Читаем Гофман полностью

Чтобы не вести самому переговоры с другими оперными театрами, Гофман предложил Берлинскому Национальному театру приобрести у него за соответствующее вознаграждение права на продажу партитуры. «Следует предполагать, — писал он Брюлю, — что „Ундина“ пойдет на всех наиболее значительных сценах Германии, так что театр, если он приобретет у меня права на нее и затем будет от своего имени продавать их, не потерпит ущерба» (7 ноября 1816). Брюль не принял этого предложения, сославшись на то, что в бюджете театра не предусмотрена подобная статья расхода. Он умолчал о том, что перспективы перепродажи прав на постановку оперы ему кажутся не столь радужными, как Гофману. И действительно, кроме Праги и Вены ни одна из «наиболее значительных сцен» не заинтересовалась «Ундиной».

До лета 1817 года опера выдержала четырнадцать представлений. По условиям того времени это было много. Брюль намеревался и дальше сохранять оперу в репертуаре. Однако 27 июля 1817 года состоялось последнее ее представление, поскольку спустя два дня театр сгорел дотла. И волшебные декорации Шинкеля, о которых по Берлину шла молва, также стали добычей огня. Гофман, живший напротив театра, имел возможность собственными глазами наблюдать пожар. Шведский романтик Пер Даниель Аттербум, как раз в это лето посетивший Берлин и также ставший свидетелем пожара, вспоминал: «Однажды мне показали его (Гофмана. — Р. С.) издалека; это было в тот вечер, когда среди лета сгорел новый театр, всего два дня спустя после того, как я посмотрел там „Ундину“ с его столь же романтической музыкой, как и стихи Фуке. Он глядел из окна своей квартиры, расположенной на Жандармском рынке, и зарево освещало его маленькое сухое лицо, под маской которого в то мгновение, наверное, таились десятки всевозможных сказок и чудес. Был вечер, и огромное здание, загоревшееся еще в обед, теперь было охвачено пламенем со всех сторон; в полутьме его сохранившийся остов со множеством пылающих окон был похож на королевский дворец саламандр».

О том, как Гофман сам пережил пожар, он рассказывает в письме Гиппелю от 15 декабря 1817 года. «Кратко сообщаю тебе, — пишет он, — что мне вновь грозила опасность полного разорения. Крыша дома, где я живу на третьем этаже (угол Таубенштрассе и Шарлоттенштрассе), сгорела почти вся от страшного жара, распространявшегося горящим театром, и лишь при помощи сильных струй воды из трех точно направленных брандспойтов удалось погасить огонь и спасти наш дом, как, пожалуй, и весь квартал. Я как раз сидел за письменным столом, когда жена вышла с бледным лицом из углового кабинета и сказала: „Боже мой, театр горит!“ Ни она, ни я ни на секунду не потеряли головы.
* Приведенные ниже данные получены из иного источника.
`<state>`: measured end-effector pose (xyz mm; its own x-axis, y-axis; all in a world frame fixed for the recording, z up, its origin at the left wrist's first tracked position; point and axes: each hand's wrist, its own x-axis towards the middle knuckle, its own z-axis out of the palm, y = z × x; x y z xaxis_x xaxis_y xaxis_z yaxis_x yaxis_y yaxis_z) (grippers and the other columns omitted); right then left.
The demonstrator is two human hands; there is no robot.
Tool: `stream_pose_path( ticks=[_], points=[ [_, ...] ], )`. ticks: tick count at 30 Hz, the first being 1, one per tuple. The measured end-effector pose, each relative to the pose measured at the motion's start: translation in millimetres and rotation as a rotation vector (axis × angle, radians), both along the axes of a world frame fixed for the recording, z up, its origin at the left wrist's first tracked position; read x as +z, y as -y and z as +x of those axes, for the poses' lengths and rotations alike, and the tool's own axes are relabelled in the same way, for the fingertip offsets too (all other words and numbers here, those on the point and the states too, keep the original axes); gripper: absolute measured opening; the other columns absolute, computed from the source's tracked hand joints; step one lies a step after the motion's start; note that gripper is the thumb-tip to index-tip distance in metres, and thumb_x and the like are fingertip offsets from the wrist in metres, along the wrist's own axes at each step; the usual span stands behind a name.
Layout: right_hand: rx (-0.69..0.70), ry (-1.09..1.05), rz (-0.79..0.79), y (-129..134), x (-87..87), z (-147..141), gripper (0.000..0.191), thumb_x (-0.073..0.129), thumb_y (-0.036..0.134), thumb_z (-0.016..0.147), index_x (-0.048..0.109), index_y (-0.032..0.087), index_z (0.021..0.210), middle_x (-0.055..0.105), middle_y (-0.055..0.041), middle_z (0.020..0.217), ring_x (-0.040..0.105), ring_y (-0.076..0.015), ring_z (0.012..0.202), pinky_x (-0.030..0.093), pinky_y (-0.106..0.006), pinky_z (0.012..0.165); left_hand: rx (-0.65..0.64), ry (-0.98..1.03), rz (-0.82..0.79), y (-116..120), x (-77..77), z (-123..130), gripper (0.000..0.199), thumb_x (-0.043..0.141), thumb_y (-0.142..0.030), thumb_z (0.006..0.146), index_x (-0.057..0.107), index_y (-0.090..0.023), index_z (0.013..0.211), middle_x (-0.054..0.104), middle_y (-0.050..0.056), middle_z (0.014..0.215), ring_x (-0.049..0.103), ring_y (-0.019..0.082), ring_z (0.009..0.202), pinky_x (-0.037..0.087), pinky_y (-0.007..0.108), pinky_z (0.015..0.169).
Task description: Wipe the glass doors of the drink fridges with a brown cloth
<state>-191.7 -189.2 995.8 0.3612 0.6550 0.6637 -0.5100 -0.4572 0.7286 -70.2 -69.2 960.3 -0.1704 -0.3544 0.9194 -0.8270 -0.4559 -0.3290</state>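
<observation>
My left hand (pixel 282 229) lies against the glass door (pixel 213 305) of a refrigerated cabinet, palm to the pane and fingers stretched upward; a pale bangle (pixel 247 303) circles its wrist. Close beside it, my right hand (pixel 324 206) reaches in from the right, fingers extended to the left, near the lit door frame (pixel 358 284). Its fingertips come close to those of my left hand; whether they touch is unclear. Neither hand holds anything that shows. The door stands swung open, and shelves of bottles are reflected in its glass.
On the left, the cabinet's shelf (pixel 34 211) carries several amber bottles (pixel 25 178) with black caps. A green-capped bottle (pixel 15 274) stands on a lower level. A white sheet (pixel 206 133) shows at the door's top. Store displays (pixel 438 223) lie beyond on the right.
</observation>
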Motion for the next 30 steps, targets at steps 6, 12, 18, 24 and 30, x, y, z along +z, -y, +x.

Когда в дверь постучали пожарные вместе с присоединившимися к ним друзьями, мы с помощью кухарки снесли уже гардины, постели и большую часть мебели в задние комнаты, менее подверженные опасности, там все это и оставалось какое-то время, ибо лишь в последний момент я велел вынести все на улицу. В передних комнатах от жара лопнули все стекла, с оконных рам и дверей текла масляная краска. Дерево не загорелось лишь потому, что на него все время лили воду. У моих соседей, которые в спешке велели все вынести, многое было испорчено и украдено, у меня же — ничего».

В письме Гиппелю, лояльно настроенному по отношению к государству, Гофман не решился развернуть проказливую, скрытую политическую сатиру на царившую в стране косность, которую он не утаил в письме Адольфу Вагнеру в Лейпциг от 25 ноября 1817 года, присовокупив ее к описанию пожара: «Я мог бы рассказать вам, как во время пожара в театре… пошатнулся государственный кредит, ибо, когда загорелась кладовая и 5 тысяч париков взлетели на воздух, парик Унцельмана из „Сельского цирюльника“ парил над зданием банка, словно опасный огненный метеор, — впрочем… оба мы, я и государство, спасены. Я — благодаря силе трех брандспойтов… государство — благодаря отважному гвардейскому егерю на Таубенштрассе, который… метко сбил упомянутое чудовище из ружья. Смертельно раненное, свистя и шипя, оно грохнулось в нужник питейного заведения Шонерта. После этого облигации государственного займа немедленно поднялись. Разве это не материал для эпоса?»